Supplementary Figure 4 Mutational patterns in transcription factor binding sites. (a) An analysis was performed to identify all transcription factor motifs with an increased match score in mutant sites compared to reference sites. Only mutations in sites for the CEBP factors were used for this analysis. (b) The sequences surrounding the mutations were aligned using TTG(T/C) as the seed. This seed motif, the aligned reference and the aligned mutant sequences are shown as well as a histogram of the number and type of mutations at each position. (c) The most common sequences of eight bases in length contributing to the motif in b are shown. (d) The counts of mutations from these sites by patient are shown. One patient with UCEC has a disproportionate number of these mutant sites. (e) Box plots of RNA-seq expression values for samples with and without CEBP mutations are show for the factors matching CEBP motifs or motifs with a higher match score in a. (f) Seed, reference and variant alignments as well as mutation counts by position are shown for the factors from Figure 3f.
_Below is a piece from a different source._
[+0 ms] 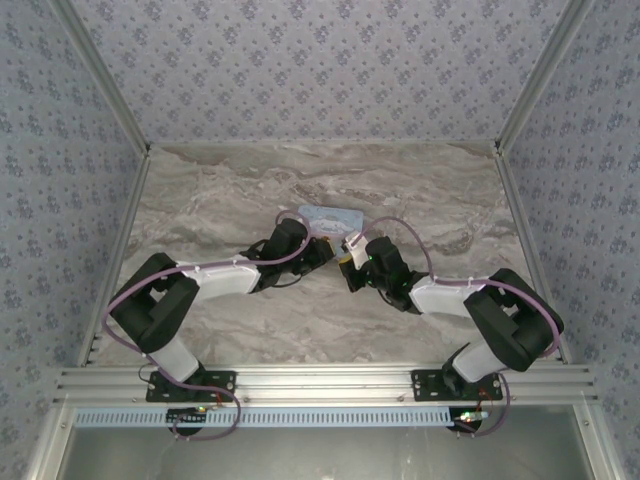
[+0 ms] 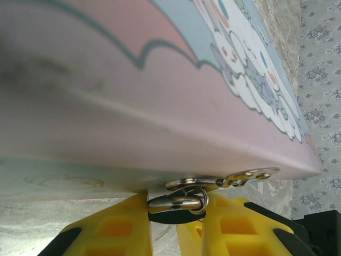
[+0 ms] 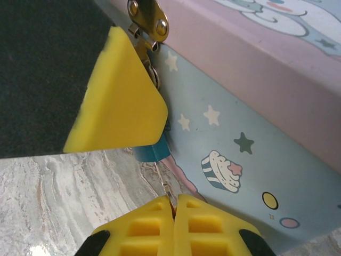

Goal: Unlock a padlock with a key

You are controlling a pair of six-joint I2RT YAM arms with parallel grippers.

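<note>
The teal-blue padlock (image 3: 152, 152) hangs from the metal hasp (image 3: 148, 18) on the front of the light-blue cartoon tin (image 3: 250, 144). My left gripper (image 2: 176, 214) is shut on the padlock, and its shiny shackle (image 2: 178, 202) shows between the yellow fingers (image 2: 114, 226). In the right wrist view one left finger (image 3: 122, 101) covers most of the lock body. My right gripper (image 3: 175, 201) is shut on the thin key (image 3: 169, 192), whose blade points up at the padlock's underside, a short gap below it. From above, the left gripper (image 1: 322, 252) and the right gripper (image 1: 349, 262) meet at the tin's near side.
The tin (image 1: 330, 216) lies on the marble table (image 1: 220, 190) near its middle. Patterned walls (image 1: 60, 150) enclose the table on the left, back and right. The hasp plate (image 2: 250, 175) sticks out under the lid edge.
</note>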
Supplementary Figure 5 Mutation probability fitting and model validation test. (a) Logistic regression allows for the calculation of the probability of mutation conditioned on replication timing, base-pair composition, transcript type and patient ID. Box plots of predicted probabilities across all patients are shown for the various combinations of transcript region, base-pair type and replication timing bin. (b) The fraction of sites identified in the validation set that can be found in the experimental set and vice versa are plotted, showing the robustness of the method even with a small number of patient samples. (c) A box plot depicting the difference in log 10 RNA-seq expression data for PLCXD1 in samples either with or without a mutation at chr. X: 197,480. P value was determined by the bootstrap method, as the data were not normally distributed.
Supplementary Figure 6 Screening for functional mutated regulatory elements. Wild-type and mutant versions of four control regions and ten repeatedly mutated regulatory regions, including one of the TERT promoter mutations, were assayed for their ability to enhance the transcriptional activity of a minimal promoter using a luciferase assay. Constructs were assayed in NCI-H1437 lung adenocarcinoma cells.